Profit Driven Prisons Take Over Child Care


The problematic private prison company, Corrections Corporation of America (now CoreCivic), and the State of Texas saw an incestuous opportunity to turn a profit off the housing dilemma faced by DHS in housing family immigrants who entered the country unlawfully. Texas would lease its medium security penal facility to CCA who would then convert it into a family detention center: one that would ultimately become infested with sexual violence, widespread official corruption, and deplorable living conditions. That’s because the private prison group came to see immigrant families and their children in the same away they saw adult inmates housed in their private prison facilities across the country: a means for profit through violent abuse.

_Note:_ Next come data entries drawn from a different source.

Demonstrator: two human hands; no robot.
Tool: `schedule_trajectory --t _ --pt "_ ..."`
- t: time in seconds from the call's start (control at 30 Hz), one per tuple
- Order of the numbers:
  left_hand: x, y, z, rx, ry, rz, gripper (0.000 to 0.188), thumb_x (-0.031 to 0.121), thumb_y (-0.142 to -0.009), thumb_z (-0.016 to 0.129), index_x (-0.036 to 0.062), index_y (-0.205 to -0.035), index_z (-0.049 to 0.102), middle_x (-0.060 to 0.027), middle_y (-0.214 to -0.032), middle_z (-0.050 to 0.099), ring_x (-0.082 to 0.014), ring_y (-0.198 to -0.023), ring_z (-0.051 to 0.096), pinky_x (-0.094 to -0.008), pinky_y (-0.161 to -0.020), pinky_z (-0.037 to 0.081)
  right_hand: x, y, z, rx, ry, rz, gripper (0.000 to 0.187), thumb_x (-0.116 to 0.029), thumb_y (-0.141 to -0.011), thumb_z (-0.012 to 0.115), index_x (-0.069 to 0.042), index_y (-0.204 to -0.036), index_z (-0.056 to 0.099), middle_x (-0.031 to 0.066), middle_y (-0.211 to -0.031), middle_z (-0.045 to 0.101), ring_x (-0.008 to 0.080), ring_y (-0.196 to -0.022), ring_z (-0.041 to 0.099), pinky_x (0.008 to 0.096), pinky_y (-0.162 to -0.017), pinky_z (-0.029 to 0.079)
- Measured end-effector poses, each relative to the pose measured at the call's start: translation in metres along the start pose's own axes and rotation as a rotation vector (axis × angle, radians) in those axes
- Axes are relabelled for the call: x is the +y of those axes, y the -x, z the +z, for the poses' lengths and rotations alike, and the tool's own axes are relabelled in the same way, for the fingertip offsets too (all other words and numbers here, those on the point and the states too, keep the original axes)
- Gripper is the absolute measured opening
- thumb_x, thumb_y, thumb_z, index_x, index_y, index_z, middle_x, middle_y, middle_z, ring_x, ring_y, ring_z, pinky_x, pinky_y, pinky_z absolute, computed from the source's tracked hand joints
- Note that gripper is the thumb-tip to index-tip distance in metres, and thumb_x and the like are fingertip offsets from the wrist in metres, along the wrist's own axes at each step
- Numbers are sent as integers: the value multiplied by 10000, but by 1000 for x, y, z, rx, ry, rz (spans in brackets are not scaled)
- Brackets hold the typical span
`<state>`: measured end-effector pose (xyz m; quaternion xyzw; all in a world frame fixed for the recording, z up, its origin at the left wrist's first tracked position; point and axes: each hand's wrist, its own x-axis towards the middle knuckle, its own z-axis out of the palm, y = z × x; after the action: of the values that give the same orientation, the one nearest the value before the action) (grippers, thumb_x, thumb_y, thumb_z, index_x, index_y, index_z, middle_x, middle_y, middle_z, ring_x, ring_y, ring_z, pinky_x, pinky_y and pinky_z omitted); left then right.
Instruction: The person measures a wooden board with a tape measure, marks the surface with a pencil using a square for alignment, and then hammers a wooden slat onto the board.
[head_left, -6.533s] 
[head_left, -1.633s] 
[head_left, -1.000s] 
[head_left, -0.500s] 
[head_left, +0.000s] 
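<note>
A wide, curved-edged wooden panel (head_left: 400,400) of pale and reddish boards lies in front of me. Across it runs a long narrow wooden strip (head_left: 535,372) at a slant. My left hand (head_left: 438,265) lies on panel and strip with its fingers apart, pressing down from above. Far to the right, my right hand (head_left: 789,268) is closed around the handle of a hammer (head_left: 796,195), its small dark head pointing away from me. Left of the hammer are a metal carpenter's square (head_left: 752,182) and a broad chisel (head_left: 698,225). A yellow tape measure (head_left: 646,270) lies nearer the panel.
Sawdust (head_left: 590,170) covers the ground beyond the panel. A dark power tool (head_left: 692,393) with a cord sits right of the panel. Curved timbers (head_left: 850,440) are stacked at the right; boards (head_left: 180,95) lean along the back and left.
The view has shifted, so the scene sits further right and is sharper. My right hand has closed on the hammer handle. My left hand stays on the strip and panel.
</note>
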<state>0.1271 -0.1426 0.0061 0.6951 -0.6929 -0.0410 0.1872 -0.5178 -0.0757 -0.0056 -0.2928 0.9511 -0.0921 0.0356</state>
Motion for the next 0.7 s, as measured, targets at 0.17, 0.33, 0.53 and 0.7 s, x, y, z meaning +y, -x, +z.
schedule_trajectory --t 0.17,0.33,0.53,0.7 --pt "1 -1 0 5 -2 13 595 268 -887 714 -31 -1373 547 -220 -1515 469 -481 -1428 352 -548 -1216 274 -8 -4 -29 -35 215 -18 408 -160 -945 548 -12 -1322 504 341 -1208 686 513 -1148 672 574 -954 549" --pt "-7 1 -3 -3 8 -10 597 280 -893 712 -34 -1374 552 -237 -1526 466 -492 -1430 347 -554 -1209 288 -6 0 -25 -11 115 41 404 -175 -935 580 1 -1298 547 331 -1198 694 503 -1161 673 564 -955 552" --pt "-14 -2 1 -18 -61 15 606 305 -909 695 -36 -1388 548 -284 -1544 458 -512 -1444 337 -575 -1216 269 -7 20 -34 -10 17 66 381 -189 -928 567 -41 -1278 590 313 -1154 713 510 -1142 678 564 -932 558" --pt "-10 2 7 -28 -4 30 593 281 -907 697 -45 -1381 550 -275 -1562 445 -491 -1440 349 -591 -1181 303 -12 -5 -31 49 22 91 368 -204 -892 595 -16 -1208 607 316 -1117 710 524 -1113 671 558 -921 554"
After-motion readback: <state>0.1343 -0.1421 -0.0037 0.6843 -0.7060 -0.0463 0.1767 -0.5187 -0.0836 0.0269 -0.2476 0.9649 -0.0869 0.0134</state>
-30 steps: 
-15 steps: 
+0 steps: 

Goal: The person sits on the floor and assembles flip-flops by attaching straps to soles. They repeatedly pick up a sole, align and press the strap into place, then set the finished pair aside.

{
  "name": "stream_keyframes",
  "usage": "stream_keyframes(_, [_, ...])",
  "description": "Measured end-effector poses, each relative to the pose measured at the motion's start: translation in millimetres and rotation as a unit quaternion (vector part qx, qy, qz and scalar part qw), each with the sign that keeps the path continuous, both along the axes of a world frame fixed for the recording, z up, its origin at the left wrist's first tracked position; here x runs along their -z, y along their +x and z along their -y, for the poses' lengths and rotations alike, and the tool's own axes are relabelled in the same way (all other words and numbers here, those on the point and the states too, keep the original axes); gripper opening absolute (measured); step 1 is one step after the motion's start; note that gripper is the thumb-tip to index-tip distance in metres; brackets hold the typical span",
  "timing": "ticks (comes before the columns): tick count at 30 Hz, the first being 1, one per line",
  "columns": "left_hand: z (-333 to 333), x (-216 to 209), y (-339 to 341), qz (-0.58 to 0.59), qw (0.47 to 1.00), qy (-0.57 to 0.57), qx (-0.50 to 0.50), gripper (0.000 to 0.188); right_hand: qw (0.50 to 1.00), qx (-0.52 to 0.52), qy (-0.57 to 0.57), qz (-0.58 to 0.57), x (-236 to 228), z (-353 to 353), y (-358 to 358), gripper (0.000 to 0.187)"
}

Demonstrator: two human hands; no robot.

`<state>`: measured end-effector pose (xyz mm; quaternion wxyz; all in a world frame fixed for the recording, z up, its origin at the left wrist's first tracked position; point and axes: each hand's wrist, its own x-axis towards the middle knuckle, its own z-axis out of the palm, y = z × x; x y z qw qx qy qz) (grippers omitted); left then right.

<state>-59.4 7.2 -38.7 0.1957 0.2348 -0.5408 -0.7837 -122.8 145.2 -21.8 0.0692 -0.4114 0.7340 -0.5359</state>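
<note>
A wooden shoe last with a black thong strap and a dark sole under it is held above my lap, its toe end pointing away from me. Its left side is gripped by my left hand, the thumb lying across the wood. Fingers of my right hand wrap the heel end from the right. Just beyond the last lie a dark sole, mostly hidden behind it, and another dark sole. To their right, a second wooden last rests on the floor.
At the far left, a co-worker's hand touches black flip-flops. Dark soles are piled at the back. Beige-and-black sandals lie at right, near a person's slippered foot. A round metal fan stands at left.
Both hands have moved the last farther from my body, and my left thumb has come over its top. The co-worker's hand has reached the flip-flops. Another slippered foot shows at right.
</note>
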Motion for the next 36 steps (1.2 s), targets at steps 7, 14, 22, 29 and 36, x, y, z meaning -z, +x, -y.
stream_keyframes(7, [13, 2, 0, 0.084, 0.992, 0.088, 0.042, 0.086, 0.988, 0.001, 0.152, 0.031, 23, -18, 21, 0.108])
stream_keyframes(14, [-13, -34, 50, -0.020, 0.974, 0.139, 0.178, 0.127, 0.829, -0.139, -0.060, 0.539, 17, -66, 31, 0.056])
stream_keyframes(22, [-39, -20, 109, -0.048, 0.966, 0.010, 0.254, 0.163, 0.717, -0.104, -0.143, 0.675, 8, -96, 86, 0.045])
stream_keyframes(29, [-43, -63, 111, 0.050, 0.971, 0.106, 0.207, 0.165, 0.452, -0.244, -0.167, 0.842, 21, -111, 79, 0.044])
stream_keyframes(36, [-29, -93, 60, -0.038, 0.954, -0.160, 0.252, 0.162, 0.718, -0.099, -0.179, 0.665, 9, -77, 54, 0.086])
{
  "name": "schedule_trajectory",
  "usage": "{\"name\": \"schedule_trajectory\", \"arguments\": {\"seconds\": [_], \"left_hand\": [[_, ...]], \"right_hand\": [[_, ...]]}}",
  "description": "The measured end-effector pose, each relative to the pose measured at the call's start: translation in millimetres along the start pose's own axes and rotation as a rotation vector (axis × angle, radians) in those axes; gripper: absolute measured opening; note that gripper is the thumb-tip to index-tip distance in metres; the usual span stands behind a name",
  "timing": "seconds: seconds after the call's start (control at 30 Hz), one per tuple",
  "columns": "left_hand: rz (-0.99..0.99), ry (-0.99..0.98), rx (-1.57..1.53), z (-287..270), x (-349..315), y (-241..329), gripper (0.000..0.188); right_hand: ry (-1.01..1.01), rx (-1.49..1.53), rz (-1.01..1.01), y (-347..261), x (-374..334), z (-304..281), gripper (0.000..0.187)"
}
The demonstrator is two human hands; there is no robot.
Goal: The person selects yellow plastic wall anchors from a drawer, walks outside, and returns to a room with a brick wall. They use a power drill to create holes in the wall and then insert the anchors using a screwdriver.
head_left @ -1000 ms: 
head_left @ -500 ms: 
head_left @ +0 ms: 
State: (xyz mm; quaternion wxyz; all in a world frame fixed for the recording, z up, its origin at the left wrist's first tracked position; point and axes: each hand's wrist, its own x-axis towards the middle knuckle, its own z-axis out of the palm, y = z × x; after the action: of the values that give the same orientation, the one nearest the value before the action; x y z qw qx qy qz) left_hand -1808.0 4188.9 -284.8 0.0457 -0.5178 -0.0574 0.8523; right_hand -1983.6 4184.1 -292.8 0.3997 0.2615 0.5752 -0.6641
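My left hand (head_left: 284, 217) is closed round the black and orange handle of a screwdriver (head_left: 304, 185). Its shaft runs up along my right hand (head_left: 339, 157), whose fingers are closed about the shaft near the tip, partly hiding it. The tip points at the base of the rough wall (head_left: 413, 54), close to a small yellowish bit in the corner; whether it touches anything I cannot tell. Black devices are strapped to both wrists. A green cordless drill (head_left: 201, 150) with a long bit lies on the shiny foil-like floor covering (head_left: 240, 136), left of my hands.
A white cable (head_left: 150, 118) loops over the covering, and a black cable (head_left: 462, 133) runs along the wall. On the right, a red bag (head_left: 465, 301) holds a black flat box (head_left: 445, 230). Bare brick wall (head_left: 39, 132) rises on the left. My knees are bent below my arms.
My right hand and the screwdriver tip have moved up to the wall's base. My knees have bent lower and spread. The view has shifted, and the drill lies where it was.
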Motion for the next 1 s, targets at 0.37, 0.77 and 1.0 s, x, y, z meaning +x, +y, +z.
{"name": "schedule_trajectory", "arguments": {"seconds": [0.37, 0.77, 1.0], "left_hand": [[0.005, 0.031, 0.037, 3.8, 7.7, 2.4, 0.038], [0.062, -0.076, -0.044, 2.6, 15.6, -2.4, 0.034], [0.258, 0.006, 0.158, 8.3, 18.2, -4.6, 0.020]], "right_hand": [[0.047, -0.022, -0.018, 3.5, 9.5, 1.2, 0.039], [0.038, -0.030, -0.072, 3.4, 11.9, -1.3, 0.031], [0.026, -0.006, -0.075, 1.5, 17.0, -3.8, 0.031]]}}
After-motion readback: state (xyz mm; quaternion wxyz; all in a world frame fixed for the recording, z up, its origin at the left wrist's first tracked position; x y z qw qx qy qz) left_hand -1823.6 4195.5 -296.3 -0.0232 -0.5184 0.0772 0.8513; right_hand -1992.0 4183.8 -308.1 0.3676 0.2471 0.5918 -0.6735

In 2007, a U.S. District Court for the Western District of Texas (Austin Division) would hear evidence about these conditions at the Hutto family detention center:


  • Unreasonably cold rooms,
  • Inadequate medical care,
  • Substandard food,
  • Psychologically abusive guards,
  • The facility run like a prison,
  • 24/7 camera surveillance of personal living and communal areas,
  • No contact visits allowed,
  • Children experiencing nightmares, bed wetting, and weight loss,
  • Guards threatening to separate children from parents as a means to discipline the children,
  • Five hours of education time and one hour of recreation,
  • Children given 20 minutes to eat their meals with no additional nutrition provided during the day,
  • Children ordered to throw away food not consumed during 20-minute time limit,
  • All the children in a given pod allowed just 30 minutes for showering,
  • Showers routinely not working or running only cold water,
  • One licensed physician on staff for 8 hours per week to handle 400 residents, half of whom were children,
  • Two non-board certified mental health providers available,
  • One licensed psychiatrist available by phone,
  • Frequent shortage of medical supplies,
  • Official handbook said children could not have toys in rooms or pictures hung on walls,
  • Residents could receive books from families members only if they were sent through the mail by the publisher as is done in a prison setting, and
  • Experts found that children released from the facility suffered from nightmares, bed wetting, and aggressive/regressive behavior.


These conditions only worsened over the next decade leading protestors, as recent as February 2018, to gather outside the facility to voice their concerns about human rights abuses inside the facility.


Sexual Abuse in Detention Facilities


Between 2014 and 2016, the Office of Inspector General for DHS received 1,016 reports of sexual abuse filed by people in detention in these kinds of facilities. Immigrant rights attorneys particularly charge that women at the Hutto facility are routinely subjected to sexual abuse, denied medical care and psychologically mistreated or manipulated by CoreCivic employees.


It is not surprising that the Trump administration would choose Texas as its killing fields to enforce its new “zero tolerance” program that separates children from their parents who enter this country unlawfully. Texas has four private prison companies—CoreCivic, the GEO Group, Management and Training Corporation and Correct Care Solutions—on its soil ready and available to imprison the roughly 70 children the Trump administration is seizing each day from their parents. These companies have highly skilled staff capable to inflicting the kind of abuse, suffering and inhumane treatment on the children and babies in order to achieve the level of deterrence the Trump jack-booted administration wants.


Texas will now be known as the “baby jail” capital of the world.